→ What is being asked: Take the data below and extract the lines from the one with "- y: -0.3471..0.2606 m" to the one with "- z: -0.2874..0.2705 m", inclusive, exactly as written.

┌────────

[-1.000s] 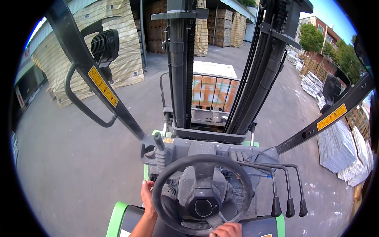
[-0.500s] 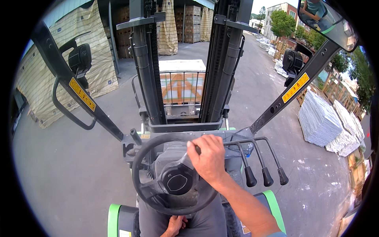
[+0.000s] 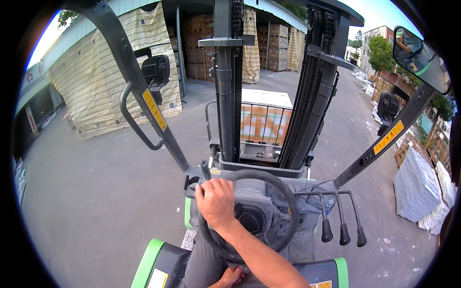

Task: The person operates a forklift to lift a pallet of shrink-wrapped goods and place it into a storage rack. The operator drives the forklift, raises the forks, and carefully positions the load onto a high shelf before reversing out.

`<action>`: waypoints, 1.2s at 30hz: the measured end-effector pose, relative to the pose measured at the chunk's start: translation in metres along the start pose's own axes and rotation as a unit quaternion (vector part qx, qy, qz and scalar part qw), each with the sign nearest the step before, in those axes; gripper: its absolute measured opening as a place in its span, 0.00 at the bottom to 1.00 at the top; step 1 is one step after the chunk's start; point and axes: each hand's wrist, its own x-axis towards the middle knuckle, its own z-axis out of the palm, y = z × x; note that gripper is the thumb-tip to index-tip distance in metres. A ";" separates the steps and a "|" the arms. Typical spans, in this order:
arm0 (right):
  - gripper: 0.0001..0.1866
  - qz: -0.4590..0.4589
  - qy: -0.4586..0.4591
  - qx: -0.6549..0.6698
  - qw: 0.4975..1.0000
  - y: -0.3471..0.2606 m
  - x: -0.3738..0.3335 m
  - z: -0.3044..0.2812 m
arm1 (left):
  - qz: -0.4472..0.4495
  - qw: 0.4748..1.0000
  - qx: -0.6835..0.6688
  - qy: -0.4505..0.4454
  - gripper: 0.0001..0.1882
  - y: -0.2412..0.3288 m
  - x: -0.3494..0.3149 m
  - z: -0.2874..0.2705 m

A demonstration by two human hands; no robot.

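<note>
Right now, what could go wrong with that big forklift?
Only the right hand is up on the steering wheel; the left hand is down low, so a sudden jolt might be harder to control. The dark mast blocks part of the view ahead, so someone behind it could be missed. Swinging too far right might bump the pale stack.

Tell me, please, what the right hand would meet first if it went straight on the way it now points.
The right hand, on the steering wheel, would probably first meet the dark lever just beyond its knuckles, though depth is hard to judge here.
</note>
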 end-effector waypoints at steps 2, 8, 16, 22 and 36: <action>0.09 0.012 0.021 -0.042 0.999 0.022 0.025 -0.017 | 0.015 1.000 -0.015 0.009 0.16 0.006 -0.010 -0.001; 0.07 0.046 0.059 -0.091 0.993 0.043 0.031 -0.040 | 0.038 0.999 0.009 -0.005 0.16 0.007 0.003 -0.006; 0.09 0.004 0.015 -0.026 1.000 -0.013 -0.002 0.018 | 0.029 1.000 0.012 0.002 0.16 0.013 0.011 -0.020; 0.09 0.041 -0.056 0.025 0.997 -0.043 -0.146 -0.048 | 0.261 0.947 -0.181 -0.041 0.18 0.017 0.010 -0.023; 0.11 0.063 0.071 -0.064 0.993 0.029 0.048 0.027 | 0.017 0.999 0.026 -0.043 0.17 0.012 0.051 -0.046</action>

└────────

→ Answer section:
  - y: -0.3471..0.2606 m
  - x: -0.3738..0.3335 m
  - z: -0.3044..0.2812 m
arm1 (left):
  - qz: -0.4472..0.4495
  - qw: 0.4748..1.0000
  - qx: -0.6835..0.6688
  - qy: -0.4505..0.4454
  - gripper: 0.0001..0.1882
  - y: -0.2412..0.3288 m
  - x: -0.3494..0.3149 m
  - z: -0.2874..0.2705 m

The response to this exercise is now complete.